Moon Bin bermonolog kembali. Tatapannya jatuh pada jendela tempat biasa Eunwoo mengamati bulan yang disukainya.
"Lagipula, kau harus menemui istrimu. Kau sudah meninggalkannya selama Hampir 1 tahun karena jadwalmu di Korea. Kau pulang ke London dengan selamat, kan, hyung? Nanti, berkunjunglah sesekali. Aku tidak akan mengganti nomorku. Aku, kan, bukan kau, Hyung."
"Suatu hari nanti, ayo bertemu lagi, sebagai sesama pecinta musik."
0~0~0~0
Bin-ah, kau sudah bangun? Maaf aku meninggalkanmu begitu saja. Aku tidak tahu harus bagaimana mengatakan selamat tinggal padamu.
Ah, ya. Jangan bolos sekolah, mengerti? Aku tidak ingin masa depanmu kacau karena orang bodoh sepertiku mengusik kehidupanmu.
Makanlah dengan baik, aku tahu kau pandai memasak. Kau tidak bisa membohongiku. Tetapi aku memaklumi kelakuanmu yang selalu merengek ingin aku memasak.
Ne, Bin-ah. Maaf, aku mengacaukan hidupmu. Aku orang dewasa yang payah. Padahal aku sudah memiliki seorang istri, tetapi masih saja menerima cintamu.
Akhirnya jadwalku di Korea berakhir. Aku tidak tahu kapan aku bisa berkunjung lagi ke Korea.

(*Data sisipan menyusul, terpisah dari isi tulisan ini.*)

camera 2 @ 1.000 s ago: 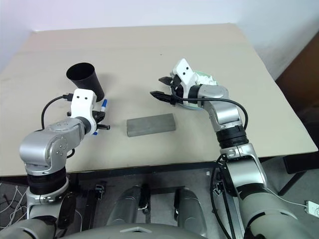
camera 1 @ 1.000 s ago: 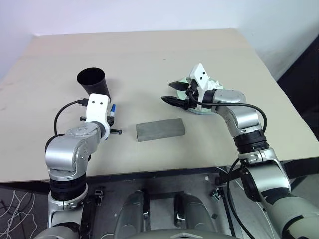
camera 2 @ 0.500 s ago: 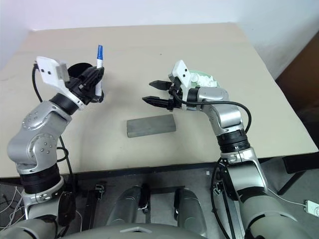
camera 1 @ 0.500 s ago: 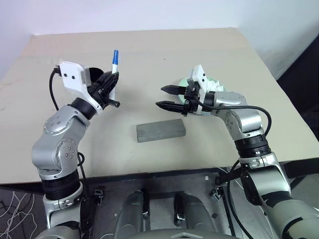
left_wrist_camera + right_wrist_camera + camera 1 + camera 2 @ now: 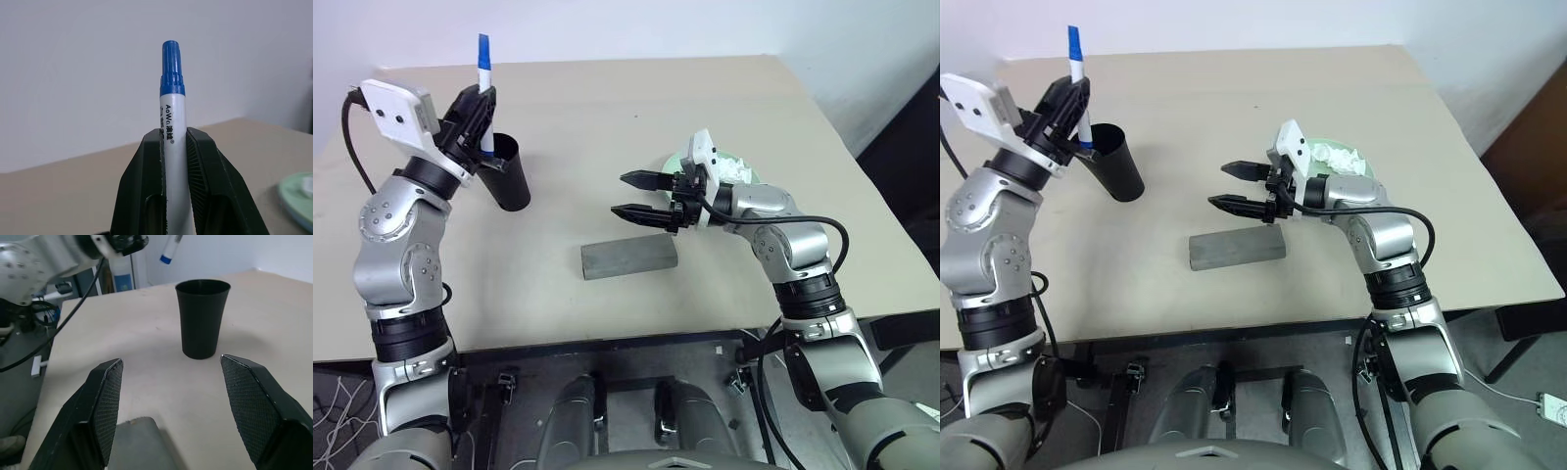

Jadi, Bin-ah, mari kita saling melupakan. Kita jalani kehidupan kita masing-masing, seperti halnya musim semi, bunga-bunga bermekaran dan melupakan salju yang sempat menutupi pertumbuhan mereka.
Mari kita melupakan bahwa kita pernah bertemu. Jangan menatap bulan di malam hari, kalau itu hanya akan mengingatkanmu padaku, aku pun akan melakukan hal yang sama.
Senang bertemu denganmu
Maaf sekali lagi berpisah dengan cara seperti ini
Aku masih ingin mempertahankan impianku menjadi pianis
Maaf jika aku egois
Mari membuat jejak langkah yang baru
Ne, Bin-ah, yang mati ternyata bukan aku, kau atau mimpi
Tapi hati.
Selamat tinggal-
-The End-
A/N: niat gue mau bikin angst dengan konflik yang lebih tajam. Tapi, gue gak tega T.T
Tadinya gue mau ngetik ini ff tadi malem, tapi berhubung gue tepar gara-gara abis bikin KTP ke ibukota kabupaten yang harus ngelewatin jalan yang amit-amit jeleknya, badan gue sakit semua dan berakhir tidur kayak mayat. Gue naek motor cuyy. T.T
Nah, jadilah ini ff yang rada-rada nyeri efek dari badan gue yang nyeri juga.
BTW, gue nabok pipi berkali-kali pas ngetik ff ini.
Semoga kalian masih dalam tahap waras.
Oke, thanks buat yang udah ngeriview di fanfic sebelumnya. Gue cinta kalian BEIBEHHHH...
Oke, gue ngetik ini fanfic tanggal 5 Juli. Tapi tiba-tiba HP gue koit, mati, rusak kagak berdaya, tinggal nunggu di mandiin, dikafanin terus dikuburin. Gue gak bisa ngeposting! Gue stress, gue marah, tapi gue malah makin gila, dan imajinasi liar terus Menuhin otak gue, apalagi pas mau tidur. Gue gak maksud ngasih omong kosong kok, gue masih terserang kegilaan Binwoo, dan masih kelaparan sama fanfic Binwoo.